Maintenant à la tête de la Fédération des éducateurs et éducatrices physiques enseignants du Québec, Christian Leclair a aussi été responsable des équipes sportives dans une école secondaire.

Le short était la norme dans l’uniforme de ses équipes, dit-il, mais il a vu la mode changer au fil des années dans certains sports.

À un moment donné, la mode est venue vers le cuissard. Est-ce que c’est l’entraîneur qui exigeait [le cuissard], ou la mode ? Dans les tournois scolaires, elles étaient toutes en cuissard. En beachvolley, il y en a qui sont en bikini. C’est critiqué, ce ne sont pas toutes les filles qui aiment ça.

Christian Leclair, directeur général de la Fédération des éducateurs et éducatrices physiques enseignants du Québec

Comme enseignant d’éducation physique, voit-il une raison qui justifierait qu’on doive porter des vêtements serrés pour certains sports ?

« Le seul élément qu’on pourrait évoquer, c’est la liberté de mouvement, la légèreté du tissu », dit M. Leclair. Une paire de shorts mi-cuisse, comme les joggeurs en revêtent, ferait très bien l’affaire, ajoute-t-il.

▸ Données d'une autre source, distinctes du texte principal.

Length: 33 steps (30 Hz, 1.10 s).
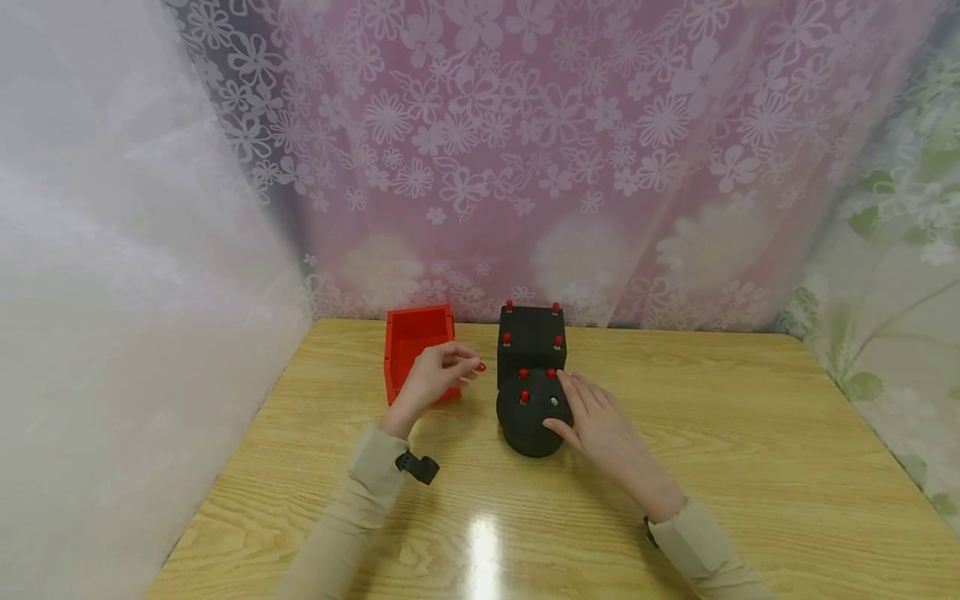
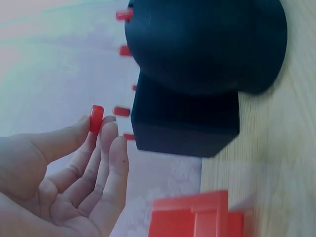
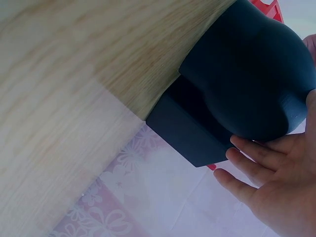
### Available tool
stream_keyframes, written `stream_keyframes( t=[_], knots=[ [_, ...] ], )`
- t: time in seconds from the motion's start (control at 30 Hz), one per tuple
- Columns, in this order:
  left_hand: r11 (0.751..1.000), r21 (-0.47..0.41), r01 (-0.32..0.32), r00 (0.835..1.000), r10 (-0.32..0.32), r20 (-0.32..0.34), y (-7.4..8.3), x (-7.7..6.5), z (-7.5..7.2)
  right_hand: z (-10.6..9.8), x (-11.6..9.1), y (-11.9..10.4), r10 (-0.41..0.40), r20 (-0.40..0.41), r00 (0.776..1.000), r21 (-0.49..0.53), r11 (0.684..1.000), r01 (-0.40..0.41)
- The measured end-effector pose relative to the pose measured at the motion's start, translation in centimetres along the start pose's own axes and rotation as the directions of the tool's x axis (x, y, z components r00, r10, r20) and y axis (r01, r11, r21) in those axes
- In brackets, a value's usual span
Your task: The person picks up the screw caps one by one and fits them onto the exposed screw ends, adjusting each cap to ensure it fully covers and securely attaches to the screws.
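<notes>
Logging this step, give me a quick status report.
Left hand pinches red peg beside red bin. Right hand rests on round black block. Nothing in the way.

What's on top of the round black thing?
The round black block has three small red pegs standing on its top and one pale spot where none stands. The right hand rests flat over its right side, so anything under those fingers is hidden.

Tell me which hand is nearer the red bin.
Left. The left hand, pinching a small red peg, hovers over the red bin. The right hand rests on the round black block, well right of it.
</notes>
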State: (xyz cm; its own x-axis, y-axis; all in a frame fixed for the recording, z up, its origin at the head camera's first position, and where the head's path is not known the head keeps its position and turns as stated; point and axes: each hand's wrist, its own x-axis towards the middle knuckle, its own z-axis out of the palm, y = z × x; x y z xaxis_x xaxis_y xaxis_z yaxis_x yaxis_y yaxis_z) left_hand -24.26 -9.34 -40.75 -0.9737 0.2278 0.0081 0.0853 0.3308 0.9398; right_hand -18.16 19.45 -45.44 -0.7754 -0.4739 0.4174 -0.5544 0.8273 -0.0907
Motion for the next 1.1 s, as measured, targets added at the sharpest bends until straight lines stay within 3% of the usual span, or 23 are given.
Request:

Peu importe les modes, il faut donner le choix aux jeunes et faire la distinction entre les athlètes internationales et les adolescentes, plus vulnérables, dit aussi Sylvie Béliveau.

« Je pense que la vigilance des responsables, c’est de s’assurer qu’on ne s’en va pas vers une hypersexualisation de la femme, parce que c’est le danger qui nous guette. La plupart du temps, les adolescentes vont nous le dire d’entrée de jeu, quand elles ne sont pas à l’aise de pratiquer leur sport quand c’est trop serré, ou que ça les expose trop », dit Mme Béliveau.

« Mais il faut les écouter », conclut-elle.